Mamatas also shores up his charge that the indie market is fundamentally incestuous and unprofitable based on, um, people use signatures with links to their books on the Kindle Boards. Frankly, I think the way that he's construing conversations on those boards is deliberately disingenuous: authors talk about weightier topics all the time, as even ten minutes poking about readily shows. If saying cool, intelligent things so that people decide that you're a cool, intelligent person and try out your books is now off-limits, then every author using social media had better stop right now. That includes Mamatas on his own Livejournal. Forget the attempt to make "self-promotion is an unauthorized use of the boards" charge; it's irrelevant. It's a matter of forum policy, not an ethical charge. If the KB mods decide that signatures with book links in them aren't a violation of policy, then they aren't a violation of stinkin' policy. That's one of the most passive forms of self-promotion there actually is, anyway, so unless we're now extending the charge that self-promotion in general is somehow gauche….? I didn’t' think so. As to the notion that indie writers tend to read a lot of indie books: authors also tend to be readers. This is not new. Self-published books make up the lion's share of my Kindle purchases because they're cheaper and I haven't noticed an across-the-board quality difference. I'm not putting myself in the monetary hole trying to chase the cool kids, and I don't that any others are, either. (That kind of purchasing would almost certainly be required to sustain the income levels of the growing list of people getting wealthy off of indies if the market really were that incestuous.) There's also an attempt to pull the old "oh noes, Joe in Iowa** might taint the hallowed halls of literature!" argument strategy, but my only hope there is that Joe handles the fame better than Laurell K. Hamilton has after writing the same damned thing.

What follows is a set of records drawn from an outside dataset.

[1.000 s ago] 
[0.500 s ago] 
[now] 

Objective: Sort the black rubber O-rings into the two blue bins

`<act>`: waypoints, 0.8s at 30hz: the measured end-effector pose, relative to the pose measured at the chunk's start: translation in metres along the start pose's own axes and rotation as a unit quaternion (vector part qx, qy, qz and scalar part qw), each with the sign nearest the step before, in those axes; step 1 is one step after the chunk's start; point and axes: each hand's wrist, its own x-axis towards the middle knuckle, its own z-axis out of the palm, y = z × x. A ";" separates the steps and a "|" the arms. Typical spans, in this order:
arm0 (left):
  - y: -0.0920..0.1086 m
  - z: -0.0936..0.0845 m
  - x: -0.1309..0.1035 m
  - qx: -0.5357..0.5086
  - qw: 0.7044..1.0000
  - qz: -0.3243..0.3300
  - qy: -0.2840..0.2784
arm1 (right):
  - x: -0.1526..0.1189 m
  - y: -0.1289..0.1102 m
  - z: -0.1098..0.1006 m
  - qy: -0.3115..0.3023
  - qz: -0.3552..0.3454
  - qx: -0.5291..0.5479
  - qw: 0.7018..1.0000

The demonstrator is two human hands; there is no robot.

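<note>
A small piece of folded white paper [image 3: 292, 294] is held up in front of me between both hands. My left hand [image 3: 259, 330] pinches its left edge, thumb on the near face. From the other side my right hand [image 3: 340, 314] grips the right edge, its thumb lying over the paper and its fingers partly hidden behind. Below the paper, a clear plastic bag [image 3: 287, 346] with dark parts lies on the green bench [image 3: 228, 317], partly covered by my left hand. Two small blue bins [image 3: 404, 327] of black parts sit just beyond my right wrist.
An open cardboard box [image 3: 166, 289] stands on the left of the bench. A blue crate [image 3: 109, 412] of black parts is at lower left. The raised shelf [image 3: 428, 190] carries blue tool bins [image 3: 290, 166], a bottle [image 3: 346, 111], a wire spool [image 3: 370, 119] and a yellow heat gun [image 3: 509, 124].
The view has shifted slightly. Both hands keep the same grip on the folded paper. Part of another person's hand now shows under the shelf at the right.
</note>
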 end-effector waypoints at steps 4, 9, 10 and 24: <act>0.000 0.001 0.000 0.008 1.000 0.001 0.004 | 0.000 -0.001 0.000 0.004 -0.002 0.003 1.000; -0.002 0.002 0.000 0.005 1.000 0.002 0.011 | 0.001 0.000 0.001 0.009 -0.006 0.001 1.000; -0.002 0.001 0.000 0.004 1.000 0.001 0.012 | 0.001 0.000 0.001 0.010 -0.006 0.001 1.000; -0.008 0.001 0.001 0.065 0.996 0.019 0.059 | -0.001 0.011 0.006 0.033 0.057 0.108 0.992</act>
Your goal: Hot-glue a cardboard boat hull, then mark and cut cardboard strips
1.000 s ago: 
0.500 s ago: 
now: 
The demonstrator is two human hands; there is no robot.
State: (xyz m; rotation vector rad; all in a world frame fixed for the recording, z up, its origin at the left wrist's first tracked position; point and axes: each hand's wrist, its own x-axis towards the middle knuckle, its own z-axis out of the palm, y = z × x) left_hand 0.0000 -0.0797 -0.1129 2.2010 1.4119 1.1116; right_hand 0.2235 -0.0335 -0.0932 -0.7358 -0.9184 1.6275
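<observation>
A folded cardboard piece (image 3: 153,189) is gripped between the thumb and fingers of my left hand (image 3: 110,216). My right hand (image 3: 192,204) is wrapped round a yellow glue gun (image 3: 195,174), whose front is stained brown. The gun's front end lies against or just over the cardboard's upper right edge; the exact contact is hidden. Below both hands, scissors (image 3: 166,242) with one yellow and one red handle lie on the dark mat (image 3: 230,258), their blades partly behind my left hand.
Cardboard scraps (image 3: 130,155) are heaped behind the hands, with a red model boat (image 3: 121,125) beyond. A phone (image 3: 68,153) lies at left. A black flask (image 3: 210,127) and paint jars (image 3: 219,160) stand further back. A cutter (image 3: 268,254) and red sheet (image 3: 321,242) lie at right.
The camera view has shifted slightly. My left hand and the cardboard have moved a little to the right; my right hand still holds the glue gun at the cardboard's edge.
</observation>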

Do I think that indie publishing has some crazy zealots, and that the rhetoric has gotten way too heated? Yes, I do. There is no need to sneer at physical books as "dead trees" or backhandedly call traditionally published authors stupid for an accomplishment that they likely worked their asses off for years in order to achieve. It's not the tone argument to tell Konrath that "phasers set to jackass" is not a winning rhetoric style. (Am I still amused as hell by what counts as flame-worthy now? Oh, god, yes.) Neither am I going to pretend that a series of red herrings counts as an argument, though, because it doesn't.

*Since it's been brought up, yes, I am aware that Amanda Hocking took a very generous traditional deal earlier this year. I am also aware that 1) she has not stopped self-publishing (a new book went out just this week, in fact) and 2) her deal is $2,000,000 for English rights to four books, three of which are previously published works that she pulled down for reediting and new covers. (EDIT 12/12/2011: There appears to be some confusion as to whether the Trylle books are included among the four, or whether the Watersong series is a four-book contract in and of itself. I'm getting conflicting info, can anyone else clear it up?) So she landed a seven-figure advance for producing one new book and signing over the rights to three others that have likely hit their reader saturation point in the indie market, has a chance to acquire new readers towards the works that have already been produced and earn a 70% royalty rate, and doesn't have to stop self-publishing in the meantime. And she referred to this as taking a risk. That's hardly clamoring for the first wagon that could drag her out of the indie wilderness, s'sorry. I might also add that to hint that advocating for e-readers and e-books is classist while defending $30 hardbacks is just a tad ill-considered.

**The NuRight also finds fertile ground in large part because of subtle "lol redneck" classism on the part of a lot of liberals. IJS, and I'm one step away from being a card-carrying socialist.